In the matter between:

ND DOMBO                                                                                             Applicant

And

CITY OF TSHWANE METROPOLITAIN MUNICIPALITY                        Respondent

Date heard: 25 October 2019

Delivered: 6 February 2020

JUDGMENT

RABKIN-NAICKER, J

[1]     This judgment deals with three special pleas raised by the respondent in its statement of response to the applicant’s claim. In its statement of claim the applicant relies on section 77(3) of the Basic Conditions of Employment Act[1] (BCEA) to found jurisdiction of the Labour Court. In the pre-trial minute, the precise relief claimed is recorded by the parties as the following:

5.1        The Applicant seeks an order compelling the Respondent to restore the breach of his terms and conditions of employment and pay the Applicant his progression and/or notch increments for the period 2011-2014”.

[2]     The first special plea as conceived by the respondent is that the matter is res judicata, and/or lis pendens, and/or that the applicant engages in forum shopping. It submits that on these grounds the Labour Court does not have jurisdiction to hear the claim.

[3]     The background to the matter is the following:

3.1         On or about 29 October 2018, the applicant referred a dispute in terms of section 24 of the Labour Relations Act[2](LRA) to the SALGBC in which he sought payment of notch increments for the periods 2011-2014.

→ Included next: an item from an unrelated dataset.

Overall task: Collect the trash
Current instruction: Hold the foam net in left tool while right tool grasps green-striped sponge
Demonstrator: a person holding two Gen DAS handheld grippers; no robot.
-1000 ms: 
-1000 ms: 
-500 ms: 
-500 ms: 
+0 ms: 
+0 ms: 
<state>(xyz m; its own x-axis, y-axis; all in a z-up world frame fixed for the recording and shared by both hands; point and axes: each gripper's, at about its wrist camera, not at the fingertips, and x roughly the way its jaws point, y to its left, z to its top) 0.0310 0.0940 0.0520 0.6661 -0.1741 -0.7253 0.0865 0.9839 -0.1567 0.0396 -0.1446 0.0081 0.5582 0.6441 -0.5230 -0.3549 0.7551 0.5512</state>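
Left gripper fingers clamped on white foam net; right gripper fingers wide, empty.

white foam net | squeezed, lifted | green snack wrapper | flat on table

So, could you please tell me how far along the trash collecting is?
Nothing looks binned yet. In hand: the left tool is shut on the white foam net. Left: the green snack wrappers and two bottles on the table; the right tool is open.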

3.2         A ruling was issued to the effect that the dispute did not pertain to the interpretation of a collective agreement but to an unfair labour practice dispute and that the applicant would have to apply for condonation to the bargaining council for the late referral of the latter.

3.3         The applicant did not file a review of the ruling and did not apply for condonation for the late filing of an unfair labour practice dispute.

[4]     The respondent has argued this first plea on jurisdiction relying on the basis set out in paragraph 2 above. However, this Court may mero motu consider whether it has jurisdiction and is not bound to the submissions contended on behalf of the applicant.

[5]     As I have set out in a judgment in a similar matter[3], this type of dispute cannot be characterized as one falling under section 77(3) of the BCEA. In the matter of National Union of Metalworkers of SA and Others v Micromega (Pty) Ltd[4] LeGrange, J considered the Labour Appeal Court (LAC) authority on the interpretation of section 77(3):

[15] The leading case on interpreting what is meant by the phrase ‘a matter concerning a contract of employment’ in s 77(3) of the BCEA is Rand Water v Stoop & Another. In that case, the LAC found that an employer’s counterclaim for fraud arising from an alleged breach of an employee’s contractual obligation to act in good faith could be entertained simultaneously with a claim for unfair dismissal. Importantly, the LAC held that in that case, the appellant employer’s ‘counterclaims are pleaded as arising out of and related to the contract of employment that existed between the appellant and the respondents’.  The LAC, amongst other findings stated:

[21] Generally the Labour Court and this court have held that if an issue in dispute relates to; is linked to; or connected with an employment contract then the Labour Court does have jurisdiction in terms of s 77(3) of the BCEA to entertain such a dispute.  …

[30] … The word “concerning” while conveying a cause and effect does not convey a meaning that some causes and effects are acceptable and others not or that there has to be a direct or indirect link between the contract of employment and the claim.’ 

The court also held (at para 39) that:

I am satisfied that s 77(3) read with s 77A(e) favours an interpretation bringing within its ambit the type of claim instituted by the appellant in this matter as:

39.1     The word “concurrent” in s 77(3) places the Labour Court in exactly the same position as the High Court with the same powers and authority in relation to matters concerning a contract of employment.

39.2     The last part of s 77(3) provides the Labour Court with jurisdiction irrespective of whether any basic condition of employment constitutes a term of the employment contract. This demonstrates that the Labour Court has jurisdiction over any claim as long as it involves a contract of employment.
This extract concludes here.